_WORK TASK:_ Check each line of the records below and collect those holding "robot".

Dataset entries:
______________________________
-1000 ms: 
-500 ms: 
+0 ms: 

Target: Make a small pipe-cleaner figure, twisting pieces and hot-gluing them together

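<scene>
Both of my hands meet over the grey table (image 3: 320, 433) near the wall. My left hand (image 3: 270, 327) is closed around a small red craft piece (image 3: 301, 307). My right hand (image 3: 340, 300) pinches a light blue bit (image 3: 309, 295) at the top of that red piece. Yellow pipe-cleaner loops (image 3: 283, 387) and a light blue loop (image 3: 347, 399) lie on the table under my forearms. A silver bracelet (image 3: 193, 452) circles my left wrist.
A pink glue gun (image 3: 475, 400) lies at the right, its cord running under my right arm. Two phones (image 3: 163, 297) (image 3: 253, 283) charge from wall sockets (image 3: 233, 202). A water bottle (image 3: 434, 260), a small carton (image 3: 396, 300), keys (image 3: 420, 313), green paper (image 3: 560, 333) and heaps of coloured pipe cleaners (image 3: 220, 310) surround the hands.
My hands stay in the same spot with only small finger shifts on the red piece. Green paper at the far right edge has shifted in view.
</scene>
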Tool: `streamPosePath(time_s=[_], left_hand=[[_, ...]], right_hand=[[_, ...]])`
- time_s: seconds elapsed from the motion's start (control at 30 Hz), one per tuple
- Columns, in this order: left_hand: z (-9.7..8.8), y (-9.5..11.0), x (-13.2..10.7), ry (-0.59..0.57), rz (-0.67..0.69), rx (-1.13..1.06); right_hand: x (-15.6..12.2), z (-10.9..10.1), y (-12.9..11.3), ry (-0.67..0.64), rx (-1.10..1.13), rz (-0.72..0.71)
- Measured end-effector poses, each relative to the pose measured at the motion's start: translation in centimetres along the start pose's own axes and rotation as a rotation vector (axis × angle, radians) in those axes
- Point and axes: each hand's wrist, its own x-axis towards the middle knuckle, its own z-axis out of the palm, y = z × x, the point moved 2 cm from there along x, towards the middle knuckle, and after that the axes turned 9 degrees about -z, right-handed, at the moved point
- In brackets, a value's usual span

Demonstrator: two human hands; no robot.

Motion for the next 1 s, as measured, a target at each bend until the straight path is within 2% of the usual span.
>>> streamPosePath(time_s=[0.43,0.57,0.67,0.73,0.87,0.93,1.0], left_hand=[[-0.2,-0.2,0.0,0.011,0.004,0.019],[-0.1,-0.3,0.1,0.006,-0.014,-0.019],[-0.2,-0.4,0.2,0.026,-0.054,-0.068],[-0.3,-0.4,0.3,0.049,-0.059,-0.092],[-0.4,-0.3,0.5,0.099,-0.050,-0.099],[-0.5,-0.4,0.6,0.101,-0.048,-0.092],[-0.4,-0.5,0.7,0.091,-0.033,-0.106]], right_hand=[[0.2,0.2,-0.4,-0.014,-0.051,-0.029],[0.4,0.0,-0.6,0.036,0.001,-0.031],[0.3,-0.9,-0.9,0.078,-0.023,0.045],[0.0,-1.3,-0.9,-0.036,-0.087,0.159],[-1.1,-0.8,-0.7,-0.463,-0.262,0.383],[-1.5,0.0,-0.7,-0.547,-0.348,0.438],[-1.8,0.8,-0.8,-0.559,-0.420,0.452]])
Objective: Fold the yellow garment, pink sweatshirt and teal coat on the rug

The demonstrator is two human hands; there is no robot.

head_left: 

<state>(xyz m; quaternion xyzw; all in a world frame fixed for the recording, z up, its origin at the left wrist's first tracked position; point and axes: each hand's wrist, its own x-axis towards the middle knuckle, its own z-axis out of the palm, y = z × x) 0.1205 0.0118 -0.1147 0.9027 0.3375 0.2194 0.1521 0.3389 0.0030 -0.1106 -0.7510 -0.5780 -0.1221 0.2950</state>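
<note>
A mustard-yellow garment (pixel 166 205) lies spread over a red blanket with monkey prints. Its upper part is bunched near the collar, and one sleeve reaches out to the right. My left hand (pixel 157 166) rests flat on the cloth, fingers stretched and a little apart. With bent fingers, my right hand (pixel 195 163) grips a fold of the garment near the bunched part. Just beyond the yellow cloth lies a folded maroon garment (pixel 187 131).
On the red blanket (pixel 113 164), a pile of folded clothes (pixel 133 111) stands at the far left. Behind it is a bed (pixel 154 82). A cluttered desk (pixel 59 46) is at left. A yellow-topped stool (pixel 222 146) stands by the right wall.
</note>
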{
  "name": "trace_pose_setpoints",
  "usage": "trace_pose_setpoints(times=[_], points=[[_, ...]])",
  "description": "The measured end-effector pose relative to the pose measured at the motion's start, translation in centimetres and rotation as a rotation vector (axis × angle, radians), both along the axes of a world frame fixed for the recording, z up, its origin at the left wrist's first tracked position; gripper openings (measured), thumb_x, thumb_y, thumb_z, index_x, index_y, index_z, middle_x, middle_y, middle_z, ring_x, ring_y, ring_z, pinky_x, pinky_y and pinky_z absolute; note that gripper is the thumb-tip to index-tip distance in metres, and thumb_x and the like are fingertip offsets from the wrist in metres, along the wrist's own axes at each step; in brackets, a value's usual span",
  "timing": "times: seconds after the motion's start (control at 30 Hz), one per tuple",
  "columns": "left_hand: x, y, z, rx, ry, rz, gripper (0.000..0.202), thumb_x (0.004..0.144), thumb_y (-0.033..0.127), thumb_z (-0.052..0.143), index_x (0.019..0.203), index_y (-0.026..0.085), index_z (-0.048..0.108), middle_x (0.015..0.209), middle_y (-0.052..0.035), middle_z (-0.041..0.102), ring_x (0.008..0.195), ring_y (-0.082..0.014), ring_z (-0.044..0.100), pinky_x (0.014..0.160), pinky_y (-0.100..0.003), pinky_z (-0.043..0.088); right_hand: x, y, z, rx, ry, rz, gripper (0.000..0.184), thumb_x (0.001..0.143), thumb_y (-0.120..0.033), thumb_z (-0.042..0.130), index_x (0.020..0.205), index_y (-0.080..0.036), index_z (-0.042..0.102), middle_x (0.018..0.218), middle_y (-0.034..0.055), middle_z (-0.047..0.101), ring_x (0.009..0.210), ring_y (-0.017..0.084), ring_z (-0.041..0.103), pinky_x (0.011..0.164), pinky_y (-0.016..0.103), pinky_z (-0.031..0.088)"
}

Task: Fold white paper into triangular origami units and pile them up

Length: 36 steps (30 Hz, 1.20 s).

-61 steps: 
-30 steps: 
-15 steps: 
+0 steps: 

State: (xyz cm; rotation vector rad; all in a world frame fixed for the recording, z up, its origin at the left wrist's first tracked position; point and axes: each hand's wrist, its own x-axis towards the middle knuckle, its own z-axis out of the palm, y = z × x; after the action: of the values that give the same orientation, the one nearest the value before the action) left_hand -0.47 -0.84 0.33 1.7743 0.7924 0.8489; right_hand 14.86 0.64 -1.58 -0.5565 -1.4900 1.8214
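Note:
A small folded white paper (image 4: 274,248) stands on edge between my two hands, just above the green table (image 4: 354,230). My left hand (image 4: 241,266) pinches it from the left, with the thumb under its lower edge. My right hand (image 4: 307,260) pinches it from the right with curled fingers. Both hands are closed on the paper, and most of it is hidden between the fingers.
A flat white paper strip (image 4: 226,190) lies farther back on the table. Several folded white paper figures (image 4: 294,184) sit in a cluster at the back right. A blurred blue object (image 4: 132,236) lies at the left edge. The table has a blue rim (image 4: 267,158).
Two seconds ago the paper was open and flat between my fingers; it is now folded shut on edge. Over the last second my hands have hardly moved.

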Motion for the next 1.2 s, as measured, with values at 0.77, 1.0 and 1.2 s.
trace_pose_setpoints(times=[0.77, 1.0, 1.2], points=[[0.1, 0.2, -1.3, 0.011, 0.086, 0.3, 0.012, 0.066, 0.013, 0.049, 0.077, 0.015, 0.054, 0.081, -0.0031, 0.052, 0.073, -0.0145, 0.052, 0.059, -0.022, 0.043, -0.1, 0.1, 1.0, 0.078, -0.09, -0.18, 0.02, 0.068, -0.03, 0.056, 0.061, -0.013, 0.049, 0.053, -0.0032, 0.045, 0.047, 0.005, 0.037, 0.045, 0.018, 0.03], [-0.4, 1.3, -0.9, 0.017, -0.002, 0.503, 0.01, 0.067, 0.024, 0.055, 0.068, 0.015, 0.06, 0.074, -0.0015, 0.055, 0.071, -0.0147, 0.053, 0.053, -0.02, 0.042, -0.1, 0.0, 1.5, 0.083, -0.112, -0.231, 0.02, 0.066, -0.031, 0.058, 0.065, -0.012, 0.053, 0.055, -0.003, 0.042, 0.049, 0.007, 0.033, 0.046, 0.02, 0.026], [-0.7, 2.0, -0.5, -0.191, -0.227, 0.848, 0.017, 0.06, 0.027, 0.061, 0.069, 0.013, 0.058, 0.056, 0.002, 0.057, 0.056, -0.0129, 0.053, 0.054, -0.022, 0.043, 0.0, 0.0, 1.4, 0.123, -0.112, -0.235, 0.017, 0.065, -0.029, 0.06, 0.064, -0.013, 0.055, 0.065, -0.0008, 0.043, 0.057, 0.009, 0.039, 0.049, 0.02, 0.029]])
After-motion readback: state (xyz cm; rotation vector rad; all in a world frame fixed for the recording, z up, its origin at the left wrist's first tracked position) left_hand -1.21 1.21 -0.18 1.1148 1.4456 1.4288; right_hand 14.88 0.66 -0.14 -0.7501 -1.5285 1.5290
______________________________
_RESPONSE TO THIS TASK:_
Demonstrator: two human hands; no robot.
The demonstrator is two human hands; there is no robot.

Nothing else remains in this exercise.